(Data extracted from a collection)
►
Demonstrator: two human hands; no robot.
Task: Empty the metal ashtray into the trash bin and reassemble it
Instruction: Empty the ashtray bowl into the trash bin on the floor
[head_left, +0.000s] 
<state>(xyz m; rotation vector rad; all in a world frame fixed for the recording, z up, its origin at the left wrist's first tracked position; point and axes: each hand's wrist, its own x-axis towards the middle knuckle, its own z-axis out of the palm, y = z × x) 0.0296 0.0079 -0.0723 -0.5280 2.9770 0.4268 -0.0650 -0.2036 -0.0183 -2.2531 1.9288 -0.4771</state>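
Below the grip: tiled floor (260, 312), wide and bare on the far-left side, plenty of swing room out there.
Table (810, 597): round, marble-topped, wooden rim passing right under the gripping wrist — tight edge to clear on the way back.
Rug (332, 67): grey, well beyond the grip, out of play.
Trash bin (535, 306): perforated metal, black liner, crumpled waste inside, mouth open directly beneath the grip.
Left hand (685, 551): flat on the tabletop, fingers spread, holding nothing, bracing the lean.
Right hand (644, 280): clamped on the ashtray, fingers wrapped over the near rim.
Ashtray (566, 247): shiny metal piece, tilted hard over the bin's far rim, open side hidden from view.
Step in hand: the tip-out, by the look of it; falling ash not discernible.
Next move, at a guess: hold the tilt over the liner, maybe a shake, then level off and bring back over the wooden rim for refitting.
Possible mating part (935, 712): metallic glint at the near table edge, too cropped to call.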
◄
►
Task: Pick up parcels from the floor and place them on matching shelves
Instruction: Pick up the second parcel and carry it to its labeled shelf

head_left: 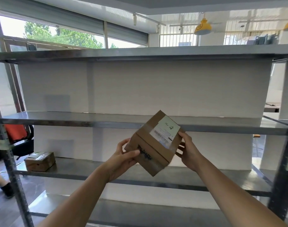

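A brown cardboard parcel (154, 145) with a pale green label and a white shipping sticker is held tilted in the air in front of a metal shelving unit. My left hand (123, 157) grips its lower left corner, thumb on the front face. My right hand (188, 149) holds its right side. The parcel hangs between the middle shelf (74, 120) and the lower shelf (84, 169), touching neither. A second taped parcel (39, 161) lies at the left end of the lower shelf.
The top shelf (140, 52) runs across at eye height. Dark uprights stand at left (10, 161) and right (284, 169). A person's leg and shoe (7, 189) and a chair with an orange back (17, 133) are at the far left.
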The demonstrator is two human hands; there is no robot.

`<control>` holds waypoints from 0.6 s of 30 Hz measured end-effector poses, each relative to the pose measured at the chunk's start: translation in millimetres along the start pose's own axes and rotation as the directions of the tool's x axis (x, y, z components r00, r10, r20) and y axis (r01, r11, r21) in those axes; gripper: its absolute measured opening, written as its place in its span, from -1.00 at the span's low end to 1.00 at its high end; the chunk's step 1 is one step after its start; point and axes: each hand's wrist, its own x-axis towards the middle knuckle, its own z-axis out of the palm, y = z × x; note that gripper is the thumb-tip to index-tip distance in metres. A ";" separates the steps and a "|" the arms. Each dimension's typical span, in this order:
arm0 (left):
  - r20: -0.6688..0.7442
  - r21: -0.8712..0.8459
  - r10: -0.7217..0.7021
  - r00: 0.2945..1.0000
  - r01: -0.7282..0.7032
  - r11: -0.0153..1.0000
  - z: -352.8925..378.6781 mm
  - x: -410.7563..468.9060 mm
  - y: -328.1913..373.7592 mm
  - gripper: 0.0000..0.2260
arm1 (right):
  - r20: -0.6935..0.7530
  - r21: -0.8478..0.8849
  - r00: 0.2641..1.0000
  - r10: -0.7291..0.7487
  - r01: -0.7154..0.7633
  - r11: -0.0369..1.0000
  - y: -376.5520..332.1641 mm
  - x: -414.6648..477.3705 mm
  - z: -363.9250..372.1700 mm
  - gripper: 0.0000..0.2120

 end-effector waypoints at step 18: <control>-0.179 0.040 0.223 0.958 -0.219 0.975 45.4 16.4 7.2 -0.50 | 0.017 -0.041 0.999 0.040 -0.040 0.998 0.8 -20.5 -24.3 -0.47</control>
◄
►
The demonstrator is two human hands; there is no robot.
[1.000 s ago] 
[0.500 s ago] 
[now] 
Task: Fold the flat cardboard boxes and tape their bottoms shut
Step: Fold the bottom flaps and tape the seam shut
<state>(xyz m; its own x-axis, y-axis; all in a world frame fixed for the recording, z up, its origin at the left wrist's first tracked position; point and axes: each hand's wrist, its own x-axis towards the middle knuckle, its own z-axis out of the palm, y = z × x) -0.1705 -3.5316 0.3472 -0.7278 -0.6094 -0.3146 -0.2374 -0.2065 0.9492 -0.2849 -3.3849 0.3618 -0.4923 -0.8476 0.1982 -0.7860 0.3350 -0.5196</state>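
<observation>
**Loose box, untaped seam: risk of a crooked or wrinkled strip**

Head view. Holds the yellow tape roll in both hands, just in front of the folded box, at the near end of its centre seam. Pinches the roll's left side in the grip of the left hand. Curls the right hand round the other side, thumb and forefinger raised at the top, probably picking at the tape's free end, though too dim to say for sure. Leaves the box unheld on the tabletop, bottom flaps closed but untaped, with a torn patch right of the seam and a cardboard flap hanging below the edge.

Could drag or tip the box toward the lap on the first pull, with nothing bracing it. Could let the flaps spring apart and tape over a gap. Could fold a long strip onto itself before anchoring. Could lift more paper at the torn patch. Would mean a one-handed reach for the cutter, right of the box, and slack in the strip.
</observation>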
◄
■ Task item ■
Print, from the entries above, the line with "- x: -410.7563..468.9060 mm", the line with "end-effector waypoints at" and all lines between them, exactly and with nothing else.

■ Task output ■
  - x: -410.7563..468.9060 mm
  - y: -328.1913..373.7592 mm
  - gripper: 0.0000..0.2260
arm1 (right):
  - r20: -0.6935..0.7530
  - r21: -0.8478..0.8849
  - r00: 0.2641..1.0000
  - r10: -0.7291..0.7487
  - r01: -0.7154..0.7633
  - r11: -0.0369..1.0000
  - y: -376.5520..332.1641 mm
  - x: -414.6648..477.3705 mm
  - z: -363.9250..372.1700 mm
  - gripper: 0.0000..0.2120

 end-effector waypoints at step 18: <control>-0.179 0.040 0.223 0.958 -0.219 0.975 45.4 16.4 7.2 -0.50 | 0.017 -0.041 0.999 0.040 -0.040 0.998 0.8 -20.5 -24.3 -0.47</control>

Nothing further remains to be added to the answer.